Prompt — Leave every image out, and print the remaining lines below exactly.

[[ Available data, beginning ]]

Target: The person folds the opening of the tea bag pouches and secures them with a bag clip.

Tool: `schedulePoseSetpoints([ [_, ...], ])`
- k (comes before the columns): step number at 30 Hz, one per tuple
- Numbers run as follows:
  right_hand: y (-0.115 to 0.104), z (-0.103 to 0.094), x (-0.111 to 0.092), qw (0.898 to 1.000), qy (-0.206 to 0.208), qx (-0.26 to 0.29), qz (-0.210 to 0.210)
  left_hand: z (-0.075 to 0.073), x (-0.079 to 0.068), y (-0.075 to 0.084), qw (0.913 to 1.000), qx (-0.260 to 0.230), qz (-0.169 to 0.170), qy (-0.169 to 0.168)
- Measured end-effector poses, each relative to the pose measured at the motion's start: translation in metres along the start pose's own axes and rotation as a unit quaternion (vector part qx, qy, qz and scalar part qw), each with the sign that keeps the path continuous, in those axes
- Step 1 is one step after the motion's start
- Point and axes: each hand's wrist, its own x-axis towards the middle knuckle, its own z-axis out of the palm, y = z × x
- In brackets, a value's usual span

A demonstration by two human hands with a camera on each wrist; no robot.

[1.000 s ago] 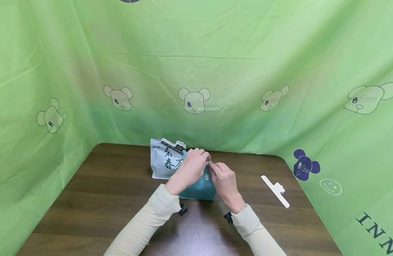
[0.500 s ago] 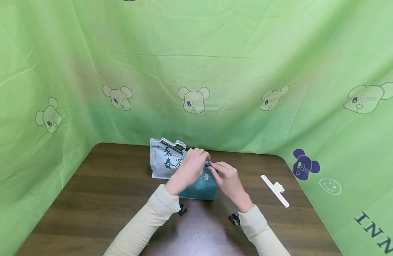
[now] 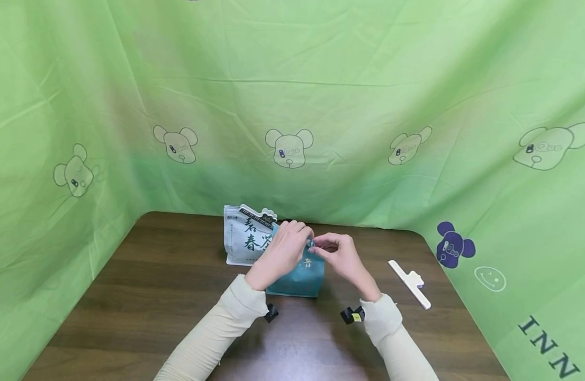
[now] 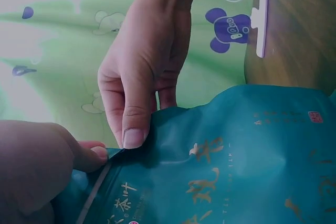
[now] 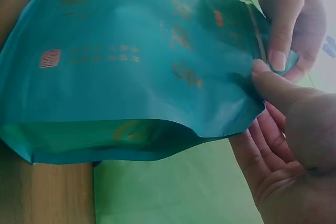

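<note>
A teal tea pouch (image 3: pixel 297 279) with gold lettering stands upright on the table. My left hand (image 3: pixel 284 250) pinches its top edge near a pale strip, seen in the left wrist view. At the right end of the top edge, my right hand (image 3: pixel 343 260) pinches the pouch between thumb and fingers. In the right wrist view, the pouch (image 5: pixel 115 72) shows its folded side panel, with both hands (image 5: pixel 286 30) close together at the top. Part of the pouch's front is hidden behind my left hand in the head view.
Behind and left of the teal pouch stands a pale blue tea pouch (image 3: pixel 239 244), with a black-and-white clip (image 3: pixel 258 216) slanting across its top. A white bag clip (image 3: pixel 410 284) lies at the table's right. Green patterned cloth (image 3: pixel 292 106) encloses the back and sides.
My right hand has shifted slightly right and turned, its wrist swinging outward, while still at the pouch's top right. My left hand has stayed almost in place.
</note>
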Motion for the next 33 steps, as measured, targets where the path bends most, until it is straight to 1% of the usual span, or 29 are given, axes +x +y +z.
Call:
schedulePoseSetpoints([
  [3,-0.001,-0.002,0.001,1.000,-0.006,0.008,0.023,0.001,0.000,0.000,1.0000,-0.004,-0.001,0.000],
  [6,0.002,-0.001,0.003,1.000,-0.005,0.006,0.024,0.001,0.000,0.000,0.9999,-0.012,-0.004,0.000],
  [12,0.009,0.002,0.003,1.000,0.016,-0.002,0.005,0.001,-0.001,0.000,0.9998,-0.018,-0.004,0.001],
  [16,0.010,0.003,0.002,1.000,0.022,0.007,-0.001,0.001,-0.001,-0.001,0.9998,-0.021,0.000,0.004],
  [20,0.012,-0.001,0.000,1.000,0.004,0.021,-0.019,0.002,0.000,-0.002,0.9995,-0.031,0.004,0.011],
  [23,0.017,-0.006,-0.001,0.999,-0.021,0.024,-0.037,0.003,-0.001,-0.003,0.9992,-0.037,0.006,0.015],
  [27,0.041,-0.007,0.000,0.997,-0.041,0.038,-0.057,0.003,-0.001,-0.003,0.9990,-0.042,0.007,0.016],
  [30,0.042,-0.006,0.000,0.997,-0.038,0.040,-0.061,0.003,-0.001,-0.002,0.9990,-0.039,0.009,0.018],
  [33,0.028,-0.005,0.000,0.997,-0.024,0.029,-0.066,0.003,-0.001,-0.002,0.9992,-0.033,0.011,0.019],
])
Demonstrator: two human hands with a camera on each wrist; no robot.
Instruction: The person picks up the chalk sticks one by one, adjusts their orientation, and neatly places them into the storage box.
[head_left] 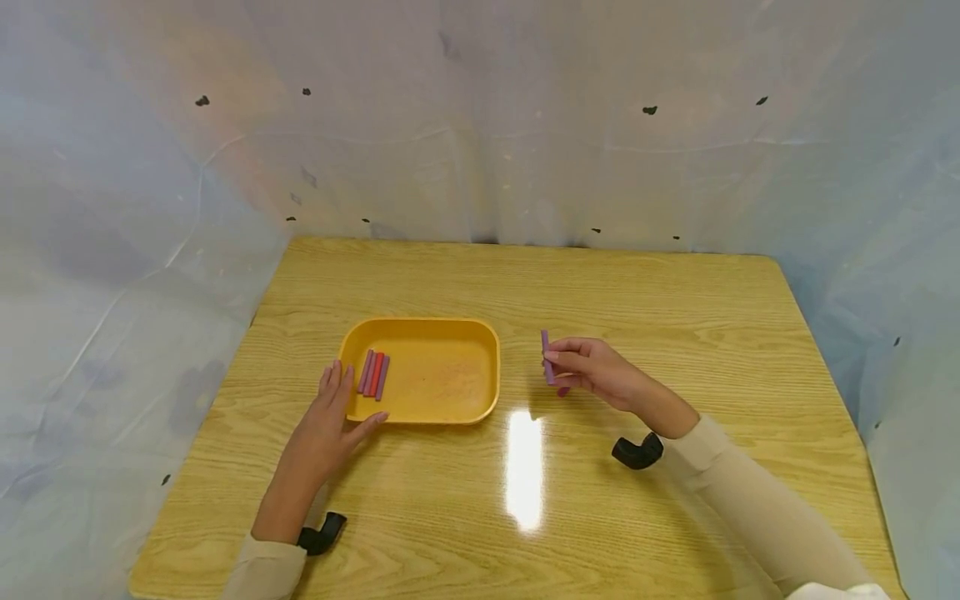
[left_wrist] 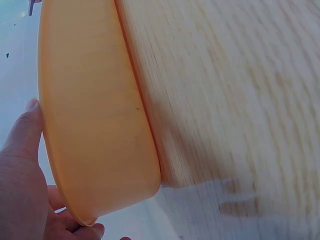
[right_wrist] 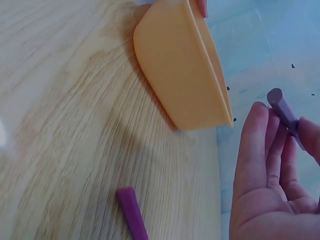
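Note:
My right hand (head_left: pixel 603 372) pinches a purple chalk-like stick (head_left: pixel 546 346) between thumb and fingers, above the table right of the yellow tray (head_left: pixel 450 421). In the right wrist view this held stick (right_wrist: pixel 284 112) shows its rounded flat end. A magenta stick (right_wrist: pixel 132 212) lies on the table below that hand, mostly hidden in the head view. My left hand (head_left: pixel 326 425) holds the tray's near-left corner, the thumb on the near rim and the fingers at the left rim. Inside the tray, a red stick (head_left: pixel 373 375) lies between two purple sticks (head_left: pixel 382 379) at the left end.
The wooden table (head_left: pixel 600 517) extends around the tray, with a bright light reflection near its middle. Pale plastic sheeting (head_left: pixel 480 125) stands behind the table and along both sides. A black curved piece shows at each wrist, at the right sleeve (head_left: pixel 637 452) and the left sleeve (head_left: pixel 322 533).

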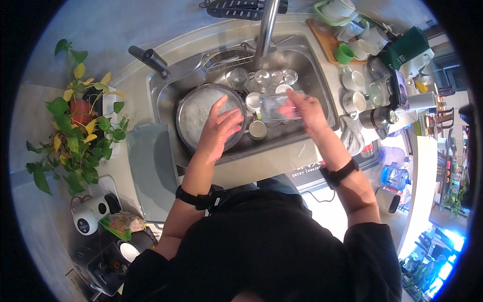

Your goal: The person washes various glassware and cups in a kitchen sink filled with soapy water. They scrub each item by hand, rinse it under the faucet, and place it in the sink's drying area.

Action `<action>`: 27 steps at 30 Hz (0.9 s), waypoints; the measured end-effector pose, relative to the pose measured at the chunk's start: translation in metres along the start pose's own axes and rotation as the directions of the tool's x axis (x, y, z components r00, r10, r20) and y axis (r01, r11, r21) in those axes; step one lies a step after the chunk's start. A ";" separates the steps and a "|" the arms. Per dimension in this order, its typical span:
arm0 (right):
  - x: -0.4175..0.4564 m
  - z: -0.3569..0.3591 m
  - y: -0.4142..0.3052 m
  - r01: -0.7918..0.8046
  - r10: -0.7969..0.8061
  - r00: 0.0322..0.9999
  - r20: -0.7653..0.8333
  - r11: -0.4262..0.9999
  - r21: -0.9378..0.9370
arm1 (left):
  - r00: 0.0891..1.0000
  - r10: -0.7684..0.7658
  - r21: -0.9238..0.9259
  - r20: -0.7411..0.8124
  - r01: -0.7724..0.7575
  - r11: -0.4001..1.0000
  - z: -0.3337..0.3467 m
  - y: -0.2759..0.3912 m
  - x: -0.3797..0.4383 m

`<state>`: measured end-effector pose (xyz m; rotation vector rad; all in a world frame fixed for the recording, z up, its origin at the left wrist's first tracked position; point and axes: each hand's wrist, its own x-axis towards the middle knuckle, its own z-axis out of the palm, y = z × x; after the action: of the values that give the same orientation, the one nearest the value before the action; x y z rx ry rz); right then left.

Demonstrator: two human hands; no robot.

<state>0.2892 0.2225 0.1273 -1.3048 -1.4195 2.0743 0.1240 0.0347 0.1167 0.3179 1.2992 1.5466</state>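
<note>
A clear drinking glass (273,107) lies on its side in the grip of my right hand (306,109), above the right part of the steel sink (298,137). My left hand (220,128) is held over a round metal basin (185,132) of cloudy, sudsy water, its fingers apart and nothing in them. Below the held glass, a white cup (257,130) and another white cup (253,101) sit in the sink. Several clear glasses (262,78) stand farther back, near a wire rack (228,62). The glass partly hides what lies under it.
A chrome faucet (267,30) rises behind the sink, with a soap dispenser (153,60) at its left. White mugs (354,102), a grey cloth (351,134) and a steel thermos (377,117) crowd the right counter. A grey cutting board (151,170) and a potted plant (79,113) are on the left.
</note>
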 end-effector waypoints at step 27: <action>0.137 -0.114 0.150 0.054 0.329 0.944 0.012 -0.118 -0.992 | 0.951 -0.230 -0.166 -0.207 0.197 0.966 -0.002 -0.048 0.042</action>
<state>0.3419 0.3116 -0.0815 -1.5612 -3.5083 0.7612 0.1298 0.0620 0.0593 -0.0924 1.3384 1.5106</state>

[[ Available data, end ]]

Solution to this task —
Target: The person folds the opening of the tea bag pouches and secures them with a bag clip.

Tool: `schedulePoseSetpoints([ [_, ...], ])`
- k (comes before the columns): step number at 30 Hz, one per tuple
- Numbers run as follows:
  right_hand: y (-0.115 to 0.104), z (-0.103 to 0.094), x (-0.111 to 0.092), qw (0.898 to 1.000), qy (-0.206 to 0.208), qx (-0.26 to 0.29), qz (-0.210 to 0.210)
  left_hand: z (-0.075 to 0.073), x (-0.079 to 0.068), y (-0.075 to 0.084), qw (0.913 to 1.000), qx (-0.260 to 0.230), qz (-0.169 to 0.170), qy (-0.169 to 0.168)
- Measured end-effector poses, each relative to the pose measured at the motion's start: translation in metres along the start pose's own axes and rotation as a unit quaternion (vector part qx, qy, qz and scalar part qw), each with the sign that keeps the path continuous, in those axes
- Step 1 is one step after the motion's start
- Point and axes: each hand's wrist, its own x-axis towards the middle knuckle, its own z-axis out of the palm, y = z × x
- In brackets, a value's usual span

A demonstration by two human hands with a camera on each wrist; no robot.

[1.000 s ago] 
[0.500 s ago] 
[now] 
[now] 
[now] 

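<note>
A teal tea pouch (image 3: pixel 297 279) with gold lettering stands upright on the table. My left hand (image 3: pixel 284 250) pinches its top edge near a pale strip, seen in the left wrist view. At the right end of the top edge, my right hand (image 3: pixel 343 260) pinches the pouch between thumb and fingers. In the right wrist view, the pouch (image 5: pixel 115 72) shows its folded side panel, with both hands (image 5: pixel 286 30) close together at the top. Part of the pouch's front is hidden behind my left hand in the head view.
Behind and left of the teal pouch stands a pale blue tea pouch (image 3: pixel 239 244), with a black-and-white clip (image 3: pixel 258 216) slanting across its top. A white bag clip (image 3: pixel 410 284) lies at the table's right. Green patterned cloth (image 3: pixel 292 106) encloses the back and sides.
My right hand has shifted slightly right and turned, its wrist swinging outward, while still at the pouch's top right. My left hand has stayed almost in place.
</note>
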Motion for the next 33 steps, as measured, targets where the path bends most, until it is straight to 1% of the usual span, or 29 are given, axes +x +y +z.
Call:
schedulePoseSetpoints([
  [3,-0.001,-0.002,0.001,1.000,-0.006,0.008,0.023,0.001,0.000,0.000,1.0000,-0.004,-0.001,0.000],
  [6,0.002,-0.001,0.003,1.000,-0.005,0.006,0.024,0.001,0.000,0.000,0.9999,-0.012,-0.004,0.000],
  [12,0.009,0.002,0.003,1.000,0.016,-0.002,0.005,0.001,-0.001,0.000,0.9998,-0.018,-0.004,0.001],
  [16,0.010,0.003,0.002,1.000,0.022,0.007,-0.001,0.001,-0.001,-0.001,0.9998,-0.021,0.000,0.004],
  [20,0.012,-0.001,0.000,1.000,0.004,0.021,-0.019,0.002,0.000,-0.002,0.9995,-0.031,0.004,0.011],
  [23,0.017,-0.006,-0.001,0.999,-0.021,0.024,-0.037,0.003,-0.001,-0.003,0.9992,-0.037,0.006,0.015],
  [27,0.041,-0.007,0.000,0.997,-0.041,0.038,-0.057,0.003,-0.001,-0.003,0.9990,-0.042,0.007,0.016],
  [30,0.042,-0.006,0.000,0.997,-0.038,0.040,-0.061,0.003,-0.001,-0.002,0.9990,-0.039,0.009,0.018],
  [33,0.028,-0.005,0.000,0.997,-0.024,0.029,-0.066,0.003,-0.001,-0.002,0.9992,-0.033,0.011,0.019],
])
Demonstrator: two human hands with a camera on each wrist; no robot.
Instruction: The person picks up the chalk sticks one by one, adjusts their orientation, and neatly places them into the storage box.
[head_left] 
[left_wrist] 
[right_wrist] 
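Note:
My right hand (head_left: pixel 603 372) pinches a purple chalk-like stick (head_left: pixel 546 346) between thumb and fingers, above the table right of the yellow tray (head_left: pixel 450 421). In the right wrist view this held stick (right_wrist: pixel 284 112) shows its rounded flat end. A magenta stick (right_wrist: pixel 132 212) lies on the table below that hand, mostly hidden in the head view. My left hand (head_left: pixel 326 425) holds the tray's near-left corner, the thumb on the near rim and the fingers at the left rim. Inside the tray, a red stick (head_left: pixel 373 375) lies between two purple sticks (head_left: pixel 382 379) at the left end.
The wooden table (head_left: pixel 600 517) extends around the tray, with a bright light reflection near its middle. Pale plastic sheeting (head_left: pixel 480 125) stands behind the table and along both sides. A black curved piece shows at each wrist, at the right sleeve (head_left: pixel 637 452) and the left sleeve (head_left: pixel 322 533).
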

Your goal: The person washes various glassware and cups in a kitchen sink filled with soapy water. They scrub each item by hand, rinse it under the faucet, and place it in the sink's drying area.

Action `<action>`: 27 steps at 30 Hz (0.9 s), waypoints; the measured end-effector pose, relative to the pose measured at the chunk's start: translation in metres along the start pose's own axes and rotation as the directions of the tool's x axis (x, y, z components r00, r10, r20) and y axis (r01, r11, r21) in those axes; step one lies a step after the chunk's start. A ";" separates the steps and a "|" the arms. Per dimension in this order, its typical span:
arm0 (right):
  - x: -0.4175..0.4564 m
  - z: -0.3569..0.3591 m
  - y: -0.4142..0.3052 m
  - r01: -0.7918..0.8046
  - r10: -0.7969..0.8061
  - r00: 0.0322..0.9999
  - r20: -0.7653..0.8333
  - r11: -0.4262..0.9999
  - r21: -0.9378..0.9370
arm1 (left):
  - r00: 0.0891..1.0000
  - r10: -0.7684..0.7658
  - r21: -0.9238..0.9259
  - r20: -0.7411..0.8124
  - r01: -0.7724..0.7575
  - r11: -0.4001..1.0000
  - z: -0.3337..0.3467 m
  - y: -0.2759..0.3912 m
  - x: -0.3797..0.4383 m

`<state>`: measured end-effector pose (xyz m; rotation vector rad; all in a world frame fixed for the recording, z up, its origin at the left wrist's first tracked position; point and axes: each hand's wrist, its own x-axis towards the middle knuckle, its own z-axis out of the palm, y = z × x; after the action: of the values that give the same orientation, the one nearest the value before the action; x y z rx ry rz); right then left.

Demonstrator: two human hands; no robot.

<state>0.2892 0.2225 0.1273 -1.3048 -1.4195 2.0743 0.1240 0.0347 0.1167 0.3179 1.2992 1.5466</state>
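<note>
A clear drinking glass (273,107) lies on its side in the grip of my right hand (306,109), above the right part of the steel sink (298,137). My left hand (220,128) is held over a round metal basin (185,132) of cloudy, sudsy water, its fingers apart and nothing in them. Below the held glass, a white cup (257,130) and another white cup (253,101) sit in the sink. Several clear glasses (262,78) stand farther back, near a wire rack (228,62). The glass partly hides what lies under it.
A chrome faucet (267,30) rises behind the sink, with a soap dispenser (153,60) at its left. White mugs (354,102), a grey cloth (351,134) and a steel thermos (377,117) crowd the right counter. A grey cutting board (151,170) and a potted plant (79,113) are on the left.
</note>
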 end-effector waypoints at step 27: <action>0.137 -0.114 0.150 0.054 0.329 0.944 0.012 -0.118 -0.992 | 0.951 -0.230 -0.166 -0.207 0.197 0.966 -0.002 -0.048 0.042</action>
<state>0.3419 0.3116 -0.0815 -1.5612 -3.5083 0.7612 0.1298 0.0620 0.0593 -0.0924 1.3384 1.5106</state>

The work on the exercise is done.